RELATED: Wildfire season is here, burning restrictions in place

“When you get into the moderate drought index, which is what some parts of the Arrowhead and northwestern Minnesota are, that is when we do start to look toward spring and think we’re going to have some fire concerns,” she said.

Adding fuel to the fire risk this spring, Levens said, is the fact prescribed burning didn’t happen at typical levels last spring in an effort to reduce fire responses in the coronavirus pandemic. This means there is likely more brush to burn.

Temperature records

A number of temperature records fell this weekend with the frigid weather. Here’s a look at what’s in the books for Feb. 12-14.

Feb. 12

  • High: 50 degrees, 2005.

  • Lowest high: 6 degrees below zero, 2021.

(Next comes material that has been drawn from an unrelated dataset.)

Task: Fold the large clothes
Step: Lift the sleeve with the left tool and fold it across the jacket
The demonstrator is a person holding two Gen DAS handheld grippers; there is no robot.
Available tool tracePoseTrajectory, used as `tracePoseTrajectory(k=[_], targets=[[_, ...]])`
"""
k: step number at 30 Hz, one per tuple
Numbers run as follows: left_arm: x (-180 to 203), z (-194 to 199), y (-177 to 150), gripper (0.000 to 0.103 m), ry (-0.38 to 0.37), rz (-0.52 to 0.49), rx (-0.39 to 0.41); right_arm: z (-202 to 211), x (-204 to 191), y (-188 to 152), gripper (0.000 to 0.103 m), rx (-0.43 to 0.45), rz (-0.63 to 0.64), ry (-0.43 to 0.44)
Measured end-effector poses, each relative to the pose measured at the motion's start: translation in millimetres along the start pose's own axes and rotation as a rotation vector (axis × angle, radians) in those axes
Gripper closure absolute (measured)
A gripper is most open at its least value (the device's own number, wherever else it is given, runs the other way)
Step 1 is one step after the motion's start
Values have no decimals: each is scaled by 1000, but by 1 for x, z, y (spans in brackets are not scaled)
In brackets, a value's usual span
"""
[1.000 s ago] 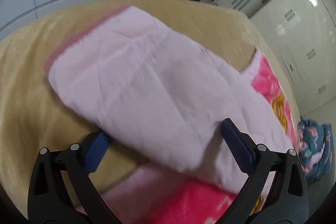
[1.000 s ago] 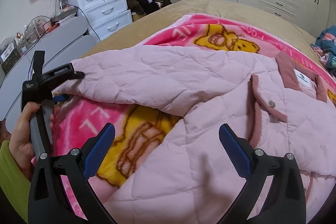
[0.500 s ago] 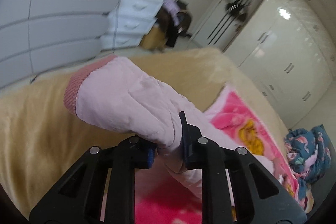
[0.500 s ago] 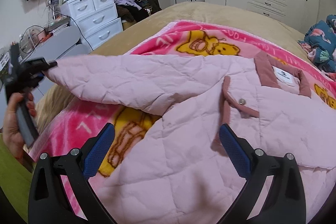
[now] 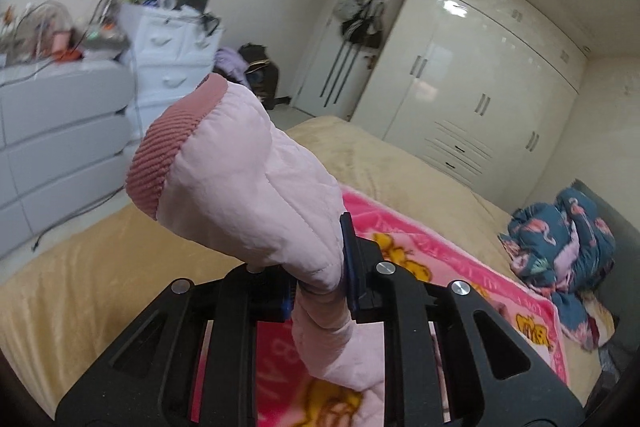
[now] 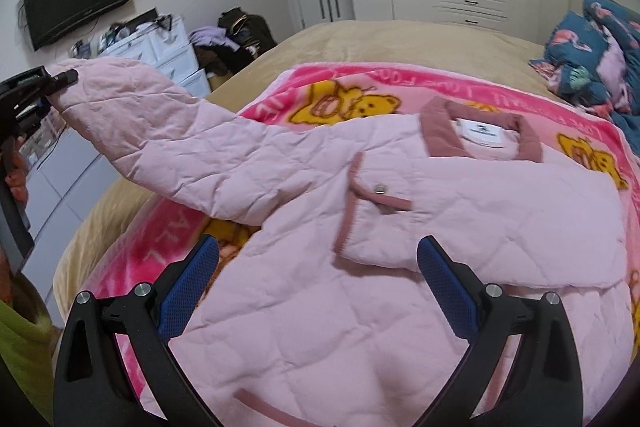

  • Highest low: 32 degrees, 1984.

  • Low: 38 degrees below zero, 1981.

Feb. 13

  • High: 49 degrees, 2011.

  • Lowest high: 6 degrees below zero, 2021.

  • Highest low: 32 degrees, 1984.

  • Low: 34 degrees below zero, 2021 and 1916.

Feb. 14

  • High: 45 degrees, 2002.

  • Lowest high: 5 degrees below zero, 1930 (unofficially, the record was broken Sunday with 6 below).

  • Highest low: 32 degrees, 2011.

  • Low: 35 degrees below zero, 1922.